In addition, determining a current detection position of the detected object corresponding to the first ultrasonic image specifically comprises: acquiring a first correspondence relationship between ultrasonic images and detection positions of the detected object; and determining the current detection position of the detected object corresponding to the first ultrasonic image, according to the first ultrasonic image and the first correspondence relationship. The current detection position of the detected object corresponding to the first ultrasonic image can be determined by the first ultrasonic image and the first correspondence relationship, thus the operation is simple and the speed is fast.
In addition, the acquiring a first correspondence relationship between the ultrasonic image and the detection position of the detected object specifically comprises: determining the detected object corresponding to the first ultrasonic image; and acquiring, according to the detected object, the first correspondence relationship between ultrasonic images and detection positions of the detected object. Since the detected object is firstly determined, the range for looking up the first correspondence relationship is reduced, thereby the speed for acquiring the first correspondence relationship is increased.
In addition, the determining the detected object corresponding to the first ultrasonic image specifically comprises: determining the detected object corresponding to the first ultrasonic image according to the first ultrasonic image and a second correspondence relationship, wherein the second correspondence relationship is a correspondence relationship between the ultrasonic images and the detected object, and the second correspondence relationship is determined in advance according to at least two ultrasonic images corresponding to each detected object. By determining the detected object according to the second correspondence relationship, and the operation is simplified and the speed is improved.
In addition, determining the detected object corresponding to the first ultrasonic image specifically comprises: matching the first ultrasonic image with pre-stored first three-dimensional models for each object to be detected to determine a first three-dimensional model that is successfully matched, and taking an object to be detected corresponding to the first three-dimensional model that is successfully matched as the detected object corresponding to the ultrasonic image. By performing matching with the pre-stored first three-dimensional model of the object to be detected, the detected object corresponding to the first ultrasonic image can be accurately determined.
In addition, the determining indication information for indicating movement of the ultrasonic probe, according to the current detection position of the detected object and a target detection position of the detected object specifically comprises: calculating information on a relative position between the current detection position and the target detection position of the detected object; and taking the information on the relative position as the indication information.
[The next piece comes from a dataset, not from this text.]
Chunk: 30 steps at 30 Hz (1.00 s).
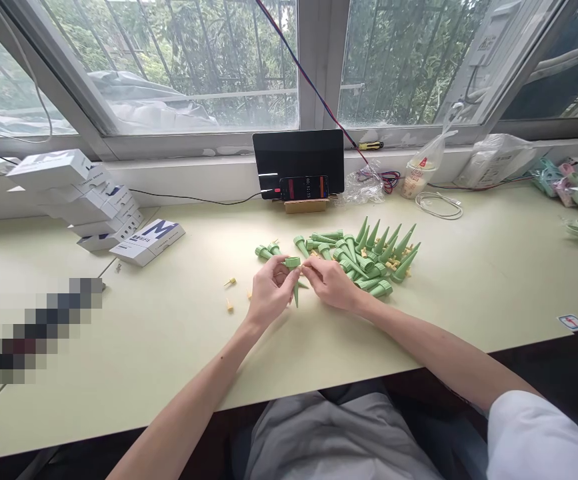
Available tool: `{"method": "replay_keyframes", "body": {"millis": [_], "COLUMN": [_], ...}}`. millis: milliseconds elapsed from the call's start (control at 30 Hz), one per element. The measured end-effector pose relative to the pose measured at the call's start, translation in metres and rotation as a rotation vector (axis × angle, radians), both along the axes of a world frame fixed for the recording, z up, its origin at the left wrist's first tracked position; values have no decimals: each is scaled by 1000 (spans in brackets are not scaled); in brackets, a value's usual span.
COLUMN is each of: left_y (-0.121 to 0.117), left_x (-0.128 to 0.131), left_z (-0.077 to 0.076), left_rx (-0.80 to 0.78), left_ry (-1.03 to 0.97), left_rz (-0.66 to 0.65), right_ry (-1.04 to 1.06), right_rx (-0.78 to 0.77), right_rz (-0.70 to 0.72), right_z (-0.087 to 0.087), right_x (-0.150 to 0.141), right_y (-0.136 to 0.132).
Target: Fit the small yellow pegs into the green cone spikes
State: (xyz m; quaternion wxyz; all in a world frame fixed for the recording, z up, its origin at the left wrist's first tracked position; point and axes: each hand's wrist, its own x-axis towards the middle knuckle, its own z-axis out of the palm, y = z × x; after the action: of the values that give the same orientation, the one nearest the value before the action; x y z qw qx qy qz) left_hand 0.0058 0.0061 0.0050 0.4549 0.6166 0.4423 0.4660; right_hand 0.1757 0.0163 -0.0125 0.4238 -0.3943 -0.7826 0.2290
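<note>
My left hand (272, 288) is closed round a green plastic watering spike (293, 263), held with its wide ribbed end up and its pointed tip down. Close against its right side, my right hand (329, 283) pinches its fingertips together; whatever is between them is too small to make out. To the right and behind the hands lies a heap of green spikes (353, 257), some standing point up, with small yellow plastic pieces (401, 270) among them. Loose yellow pieces (229, 306) also lie left of my left hand.
A phone (305, 188) leans on a dark tablet (299, 153) at the back. White boxes (93, 203) are stacked at the left, near a blurred-out object (43, 327). A bagged cup (419, 177), a white cable (439, 205) and bagged coloured items (576, 187) sit at the right.
</note>
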Motion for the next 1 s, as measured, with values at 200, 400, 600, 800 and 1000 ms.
{"method": "replay_keyframes", "body": {"millis": [200,400,600,800,1000], "left_y": [-1,0,0,0,1], "left_x": [0,0,-1,-1,-1], "left_z": [1,0,0,0,-1], "left_rx": [35,45,44,40,48], "left_ry": [33,49,58,56,60], "left_rz": [-14,-21,-29,-32,-32], "right_ry": [-4,11,76,121,169], "right_rx": [-65,-122,-202,-271,-339], "right_rz": [-9,-1,29,49,77], "right_z": [-1,1,3,4,6], "right_x": [1,1,1,0,-1], "right_y": [0,1,0,-1,-1]}}
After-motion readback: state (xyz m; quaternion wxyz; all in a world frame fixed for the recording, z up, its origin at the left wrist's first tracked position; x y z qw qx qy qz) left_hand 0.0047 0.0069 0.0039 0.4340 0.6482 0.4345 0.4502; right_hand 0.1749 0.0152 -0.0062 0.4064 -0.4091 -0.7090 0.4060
The information on the relative position is directly calculated and thus the calculation is simple.
In addition, the adjusting the detection position of the ultrasonic probe according to the indication information specifically comprises: sending the indication information to the ultrasonic probe, outputting the indication information by the ultrasonic probe, and adjusting, by the user, the detection position of the ultrasonic probe according to the indication information; or, outputting the indication information, and adjusting, by the user, the detection position of the ultrasonic probe according to the indication information. The user adjusts the detection position of the ultrasonic probe according to the output indication information, and the indication information may be output by the ultrasonic probe or may be directly output, such that the manner of outputting the indication information is more flexible.
In addition, the method for adjusting a detection position further comprises performing the following step after determining the indication information for indicating movement of the ultrasonic probe: if the indication information is determined as indicating that the current detection position of the detected object is the same as the target detection position of the detected object, saving the first ultrasonic image. According to the method for adjusting a detection position, only the first ultrasonic image belonging to the target detection position of the detected object is saved, that is, only the correct ultrasonic image is saved, so the storage space is saved, and at the same time, the accuracy of subsequent analysis of the detected object is ensured.
In addition, the method for adjusting a detection position further comprises performing the following step after saving the first ultrasonic image: determining whether there is a next target detection position for the detected object; and if yes, determining indication information for indicating the movement of the ultrasonic probe to the next target detection position according to the current detection position of the detected object; or if not, outputting the saved ultrasonic image corresponding to each target detection position.
In addition, the indication information comprises: a direction for the ultrasonic probe to adjust and an angle for the ultrasonic probe to rotate. The indication information comprising a direction for the ultrasonic probe to adjust and an angle for the ultrasonic probe to rotate ensures that the ultrasonic probe is at a correct angle when detecting the target detection position of the detected object to be detected, ensuring that the acquired ultrasonic image is correct.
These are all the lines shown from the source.